PROBLEM STATEMENT: In the listing below, start your output at the line with "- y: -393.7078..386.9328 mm" and end it after the line with "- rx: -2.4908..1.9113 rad", copying every line exactly.

*** Opening of DATA EXTRACT ***

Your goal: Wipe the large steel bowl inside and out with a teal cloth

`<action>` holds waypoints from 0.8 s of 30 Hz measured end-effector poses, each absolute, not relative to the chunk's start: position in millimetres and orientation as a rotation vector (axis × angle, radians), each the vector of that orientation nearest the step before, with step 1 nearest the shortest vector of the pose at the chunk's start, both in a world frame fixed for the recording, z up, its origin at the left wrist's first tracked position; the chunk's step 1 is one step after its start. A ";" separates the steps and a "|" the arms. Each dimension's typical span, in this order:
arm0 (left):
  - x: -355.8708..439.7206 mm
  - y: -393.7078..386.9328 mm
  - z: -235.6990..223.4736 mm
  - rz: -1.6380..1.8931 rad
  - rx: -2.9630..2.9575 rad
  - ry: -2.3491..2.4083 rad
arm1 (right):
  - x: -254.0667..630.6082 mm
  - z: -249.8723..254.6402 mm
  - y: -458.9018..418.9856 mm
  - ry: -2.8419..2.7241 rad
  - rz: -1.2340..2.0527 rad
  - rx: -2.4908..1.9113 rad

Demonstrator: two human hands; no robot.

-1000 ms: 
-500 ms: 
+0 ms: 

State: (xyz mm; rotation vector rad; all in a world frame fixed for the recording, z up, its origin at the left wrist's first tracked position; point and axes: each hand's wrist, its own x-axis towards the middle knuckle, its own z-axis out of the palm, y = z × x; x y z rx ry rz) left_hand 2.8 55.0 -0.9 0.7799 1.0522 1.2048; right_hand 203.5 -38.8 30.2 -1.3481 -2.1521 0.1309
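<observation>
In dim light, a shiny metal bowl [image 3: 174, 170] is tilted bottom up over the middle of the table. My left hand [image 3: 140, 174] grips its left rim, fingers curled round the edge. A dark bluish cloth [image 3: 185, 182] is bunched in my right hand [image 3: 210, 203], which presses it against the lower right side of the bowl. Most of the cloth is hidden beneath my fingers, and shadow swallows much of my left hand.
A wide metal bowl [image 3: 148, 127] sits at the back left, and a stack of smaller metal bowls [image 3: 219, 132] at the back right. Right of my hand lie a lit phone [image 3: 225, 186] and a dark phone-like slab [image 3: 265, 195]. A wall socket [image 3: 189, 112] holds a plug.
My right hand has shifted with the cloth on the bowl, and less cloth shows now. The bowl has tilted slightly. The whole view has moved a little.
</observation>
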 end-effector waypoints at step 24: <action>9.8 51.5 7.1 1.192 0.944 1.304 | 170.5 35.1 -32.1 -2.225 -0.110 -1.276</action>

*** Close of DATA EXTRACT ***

OUTPUT OF THE EXERCISE:
  - y: -393.7078..386.9328 mm
  - z: -235.6990..223.4736 mm
  - rz: -1.6380..1.8931 rad
  - rx: -2.9630..2.9575 rad
  - ry: -2.3491..2.4083 rad
arm1 (right):
  - x: -254.0667..630.6082 mm
  - z: -249.8723..254.6402 mm
  - y: -458.9018..418.9856 mm
  - ry: -2.8419..2.7241 rad
  - rz: -1.2340..2.0527 rad
  - rx: -2.4908..1.9113 rad

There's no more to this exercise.